According to the EPA, cyanide gas can affect the cardiovascular system, and exposure can even lead to death. It’s for this reason that it has historically been used for executions by lethal injection. Some people also use cyanide compounds as insecticides or pesticides.
However, when combined with potassium hydroxide and heated up in the presence of air, it produces hydrogen cyanide and sodium carbonate. This reaction was discovered by William Hyde Wollaston in 1824 and was later improved upon by Johann Wilhelm Geitner sometime between 1825 and 1832.
The general reaction seems to go like this: NaCN + 2 KOH → 2 KCN + NaOH; then 2KCN + 3NaOH → 2KCNO + 3H2O + K2CO3 (NaCN being sodium cyanide, KOH being potassium hydroxide).
This means that while you’re extracting your metals through this process, you’re also producing relatively harmless salt crystals such as sodium carbonate—which are very useful in all sorts of other industrial processes!

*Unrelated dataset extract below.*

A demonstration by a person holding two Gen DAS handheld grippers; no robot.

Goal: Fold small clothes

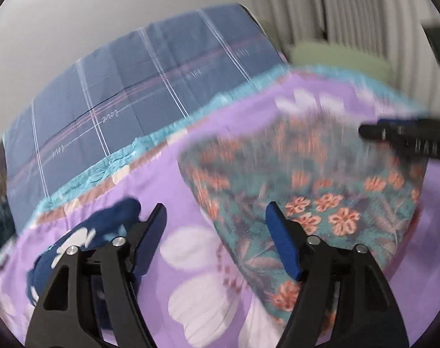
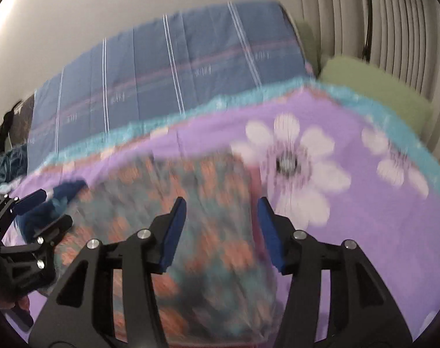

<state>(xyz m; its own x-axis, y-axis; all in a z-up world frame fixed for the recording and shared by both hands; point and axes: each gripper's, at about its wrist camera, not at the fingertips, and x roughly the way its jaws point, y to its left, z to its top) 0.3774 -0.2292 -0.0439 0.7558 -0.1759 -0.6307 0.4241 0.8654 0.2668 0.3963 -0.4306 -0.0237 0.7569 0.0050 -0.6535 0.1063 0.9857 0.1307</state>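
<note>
The left gripper [image 1: 215,213] hangs released, its blue-padded jaws spread wide over the purple floral blanket [image 1: 191,255] with nothing between them; the right gripper [image 2: 221,208] is likewise spread and empty, poised directly over the teal garment with coral flowers [image 2: 191,217]. That garment, the small piece to be folded, lies flat on the blanket, apparently spread so its edges can be pinched, and both grippers seem placed at its near side for that reason, though motion blur hides the hems. The left wrist view shows the garment [image 1: 321,191] to the right of its own jaws and a crumpled navy cloth with white print [image 1: 83,240] just behind its left finger; the right wrist view sees that cloth only partly, beside the other gripper. Beyond the blanket's turquoise trim lies a blue striped bedsheet [image 1: 150,87], and the right wrist view shows a green cushion [image 2: 376,92] more clearly, against pale pleated curtains [image 2: 394,14].
</note>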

Nitric Acid and Ammonia Synthesis
The Ostwald process, named for German chemist Wilhelm Ostwald (1853-1932), is the production of nitric acid from ammonia. The Ostwald process is a series of steps as illustrated below:
- Catalytic oxidation of ammonia to produce nitric oxide
- Catalytic oxidation of nitric oxide to produce nitrogen dioxide
- Absorption and condensation of the nitrogen dioxide with water to form nitrous and nitric acids, which are then separated by distillation
- The reaction between the purified nitric acid and more ammonia in an ebullated bed reactor creates ammonium nitrate, which is then separated via evaporation.
Nitrogen oxides are very important in our daily lives because they can be used in a variety of chemical reactions to synthesize other compounds that we use every day. For example, when this product is reacted with methanol, we get methyl nitrate/nitromethane, which can be used as a propellant or fuel additive in racing cars and model rockets.
When it’s reacted with hydrogen peroxide, we get peroxynitrite (ONOO⁻), a free radical that causes vasodilation (a widening of blood vessels) when inhaled by asthma patients, thereby reducing asthma symptoms during an attack.
Some of the most remarkable advances in the history of chemistry have started with chemical reactions. At the heart of the industrial revolution and the mass industrialization that followed, chemical reactions were at the forefront of bringing humanity to the modern age.
Although these equations can be rather confusing at times, especially when it comes to balancing equations, they do build up the rubric of the world we live in. Whether they are industrially deployed or simply the transformation of carbon dioxide into oxygen by trees, chemical reactions make the world go round.